Misyoner Derviş Efendi beyanlarında, “AKP’nin de iyi işler yaptığını” söylemekle, bizim daha önceden de gördüğümüz gibi arzulanan ve kendisine sipariş edilen senaryoyu resmen başlattığını, açıkça ortaya koymuş olmuyor mu? Bırakın geçirsinler o zaman senaryolarını. Esasen başka da ne yapabilirsiniz ki. Şayet kötü olanın karşısında daha az kötü olana onay vermek durumuna da düşürmüşseniz kendinizi, başka da seçeneğiniz kalmamış demektir zaten.

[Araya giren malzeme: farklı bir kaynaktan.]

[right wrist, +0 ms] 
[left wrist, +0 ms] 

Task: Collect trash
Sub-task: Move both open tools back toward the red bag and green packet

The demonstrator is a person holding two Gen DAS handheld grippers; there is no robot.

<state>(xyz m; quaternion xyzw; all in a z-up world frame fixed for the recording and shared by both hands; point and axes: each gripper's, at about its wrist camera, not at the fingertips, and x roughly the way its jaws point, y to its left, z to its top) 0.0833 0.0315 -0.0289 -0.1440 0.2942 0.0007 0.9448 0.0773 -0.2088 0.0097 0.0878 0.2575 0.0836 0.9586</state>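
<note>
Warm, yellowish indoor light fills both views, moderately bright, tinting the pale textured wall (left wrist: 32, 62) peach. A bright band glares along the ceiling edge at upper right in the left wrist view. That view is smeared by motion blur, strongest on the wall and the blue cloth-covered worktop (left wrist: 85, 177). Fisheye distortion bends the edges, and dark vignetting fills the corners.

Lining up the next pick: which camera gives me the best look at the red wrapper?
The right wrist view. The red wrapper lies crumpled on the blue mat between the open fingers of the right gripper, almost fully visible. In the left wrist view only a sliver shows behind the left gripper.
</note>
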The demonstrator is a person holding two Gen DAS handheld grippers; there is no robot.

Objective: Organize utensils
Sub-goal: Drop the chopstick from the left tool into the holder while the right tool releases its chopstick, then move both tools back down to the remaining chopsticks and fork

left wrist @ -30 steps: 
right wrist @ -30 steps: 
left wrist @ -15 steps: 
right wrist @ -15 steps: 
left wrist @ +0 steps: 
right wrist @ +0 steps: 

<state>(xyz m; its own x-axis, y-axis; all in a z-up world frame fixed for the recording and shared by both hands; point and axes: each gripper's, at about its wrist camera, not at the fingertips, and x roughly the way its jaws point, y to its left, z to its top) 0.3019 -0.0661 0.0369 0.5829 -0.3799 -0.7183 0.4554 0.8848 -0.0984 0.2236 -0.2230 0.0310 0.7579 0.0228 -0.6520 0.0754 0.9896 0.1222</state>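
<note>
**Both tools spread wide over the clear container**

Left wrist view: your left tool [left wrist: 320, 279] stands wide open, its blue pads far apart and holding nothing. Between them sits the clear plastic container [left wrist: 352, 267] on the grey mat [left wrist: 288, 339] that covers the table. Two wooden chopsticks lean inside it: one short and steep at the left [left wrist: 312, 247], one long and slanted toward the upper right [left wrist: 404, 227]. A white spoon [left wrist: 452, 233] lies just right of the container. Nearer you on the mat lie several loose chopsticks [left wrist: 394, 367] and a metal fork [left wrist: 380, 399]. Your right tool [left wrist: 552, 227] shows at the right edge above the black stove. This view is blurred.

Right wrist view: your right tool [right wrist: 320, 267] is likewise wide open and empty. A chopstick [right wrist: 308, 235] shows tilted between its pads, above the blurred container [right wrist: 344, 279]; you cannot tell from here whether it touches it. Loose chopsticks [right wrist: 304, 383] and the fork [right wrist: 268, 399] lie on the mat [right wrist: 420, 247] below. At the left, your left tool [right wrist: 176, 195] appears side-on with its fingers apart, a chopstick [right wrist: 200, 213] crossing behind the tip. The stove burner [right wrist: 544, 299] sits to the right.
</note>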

Ayrıca daha az kötü, daha fazla kötüden daha iyidir her halükarda. Unutmayın ki kafalarımızdaki Atatürk klasmanında bir lider devlet adamı, ancak sebep sonuç ilişkisinin, beklenen devrimi kaçınılmaz kıldığı zaman ve mekânda ortaya kendiliğinden çıkar nasıl olsa.

Ve görülüyor ki bugün henüz o gün değildir. Bunu da herkesten önce, kararsız olarak da anılan sandık küskünü, kendilerine bile faydası dokunmayan, kuzgun AKP yandaşları kadar bile işe yaramayan; ama esirgedikleri reylerini aslında AKP ye hibe eden ve toplumlarının sırtında kambur olarak kalan, tüm kararsız asalaklar anlamalıdırlar artık. Ve İnşallah önümüzdeki seçimlerde de bu gerçeği, esasen anlamış ya da anlamış olacaklardır.

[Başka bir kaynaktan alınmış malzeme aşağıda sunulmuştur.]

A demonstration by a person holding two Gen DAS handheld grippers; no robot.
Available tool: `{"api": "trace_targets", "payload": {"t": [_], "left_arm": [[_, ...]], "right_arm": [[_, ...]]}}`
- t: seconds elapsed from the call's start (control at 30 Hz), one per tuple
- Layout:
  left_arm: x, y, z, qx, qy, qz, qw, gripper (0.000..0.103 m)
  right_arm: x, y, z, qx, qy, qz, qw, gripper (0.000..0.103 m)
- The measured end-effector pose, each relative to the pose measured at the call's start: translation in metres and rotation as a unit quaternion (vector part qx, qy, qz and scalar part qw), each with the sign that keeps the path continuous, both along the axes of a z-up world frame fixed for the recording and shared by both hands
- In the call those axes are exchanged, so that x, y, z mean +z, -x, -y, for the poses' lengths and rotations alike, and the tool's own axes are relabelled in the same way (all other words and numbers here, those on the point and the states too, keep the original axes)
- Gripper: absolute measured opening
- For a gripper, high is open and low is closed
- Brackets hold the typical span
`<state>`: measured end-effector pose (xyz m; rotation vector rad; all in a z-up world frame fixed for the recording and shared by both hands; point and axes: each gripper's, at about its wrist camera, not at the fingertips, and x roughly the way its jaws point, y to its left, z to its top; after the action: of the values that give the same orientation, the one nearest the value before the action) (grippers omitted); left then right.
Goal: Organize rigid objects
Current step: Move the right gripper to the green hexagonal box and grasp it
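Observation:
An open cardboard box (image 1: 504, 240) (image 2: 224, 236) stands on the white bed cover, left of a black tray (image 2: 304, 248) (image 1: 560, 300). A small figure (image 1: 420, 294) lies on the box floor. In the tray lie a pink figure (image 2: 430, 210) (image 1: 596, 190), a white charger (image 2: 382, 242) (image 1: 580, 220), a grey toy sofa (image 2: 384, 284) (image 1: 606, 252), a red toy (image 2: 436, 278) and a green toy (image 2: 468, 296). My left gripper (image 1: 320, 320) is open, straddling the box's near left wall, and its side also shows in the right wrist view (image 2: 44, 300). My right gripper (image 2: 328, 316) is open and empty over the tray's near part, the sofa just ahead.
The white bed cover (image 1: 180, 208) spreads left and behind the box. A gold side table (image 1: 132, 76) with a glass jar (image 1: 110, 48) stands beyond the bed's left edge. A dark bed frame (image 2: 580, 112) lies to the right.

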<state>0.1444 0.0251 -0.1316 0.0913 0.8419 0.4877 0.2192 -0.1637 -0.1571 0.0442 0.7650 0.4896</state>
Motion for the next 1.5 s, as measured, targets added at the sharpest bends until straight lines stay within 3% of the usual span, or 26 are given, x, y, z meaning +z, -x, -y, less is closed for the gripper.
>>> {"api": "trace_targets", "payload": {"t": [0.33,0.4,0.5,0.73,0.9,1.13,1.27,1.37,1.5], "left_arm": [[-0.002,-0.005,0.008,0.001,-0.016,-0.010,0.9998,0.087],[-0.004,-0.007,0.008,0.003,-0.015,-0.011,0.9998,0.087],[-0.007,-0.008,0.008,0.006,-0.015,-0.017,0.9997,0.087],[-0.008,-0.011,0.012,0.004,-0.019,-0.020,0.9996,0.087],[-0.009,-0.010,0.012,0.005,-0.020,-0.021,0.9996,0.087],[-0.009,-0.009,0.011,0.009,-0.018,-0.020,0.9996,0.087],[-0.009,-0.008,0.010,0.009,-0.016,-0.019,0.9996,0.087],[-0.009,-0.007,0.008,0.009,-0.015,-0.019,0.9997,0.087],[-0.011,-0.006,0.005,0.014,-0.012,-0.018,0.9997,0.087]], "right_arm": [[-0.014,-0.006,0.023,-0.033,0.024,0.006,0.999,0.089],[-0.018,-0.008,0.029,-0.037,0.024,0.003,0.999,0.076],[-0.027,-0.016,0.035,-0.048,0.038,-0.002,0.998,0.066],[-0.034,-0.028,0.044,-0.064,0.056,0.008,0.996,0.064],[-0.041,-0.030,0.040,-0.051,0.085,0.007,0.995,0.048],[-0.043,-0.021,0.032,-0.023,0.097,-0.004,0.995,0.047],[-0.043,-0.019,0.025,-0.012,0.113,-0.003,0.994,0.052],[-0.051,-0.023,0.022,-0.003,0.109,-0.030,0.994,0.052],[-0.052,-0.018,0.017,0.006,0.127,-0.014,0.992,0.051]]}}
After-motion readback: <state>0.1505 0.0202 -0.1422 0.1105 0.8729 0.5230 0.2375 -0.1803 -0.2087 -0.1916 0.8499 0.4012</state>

Amerikalı, bizim siyasal masada açık poker oynayamayacağından, siyasal kilitlenmeye dönüşen ve ufukta bir milli devrimin göründüğü her dönem, kilidi açmak üzere bizden olduğu var sayımlı baş misyoneri Derviş’i, apar topar büyük kurtarıcı ambiyansıyla ülkemize göreve yollamak zorunda kalır. Herhalde bunu da artık öğrenmiş olmalıyız.

O halde tuzağa düşmüşüz var sayımıyla - la havle çekip -; ama revizyonist bir sabırla, olayları akışına bırakarak ve her şeye rağmen yine de reylerimizi, kararsızlarla da el sıkışarak, tepemizde kahrımız olan; ama fıtratımız olmayan muktedir takımından biran önce kurtulmak üzere CHP, MHP ve Vatan Partisi arasında ağırlıklı oranlarda paylaştırıp, seçim sonrasını bekleyelim o zaman.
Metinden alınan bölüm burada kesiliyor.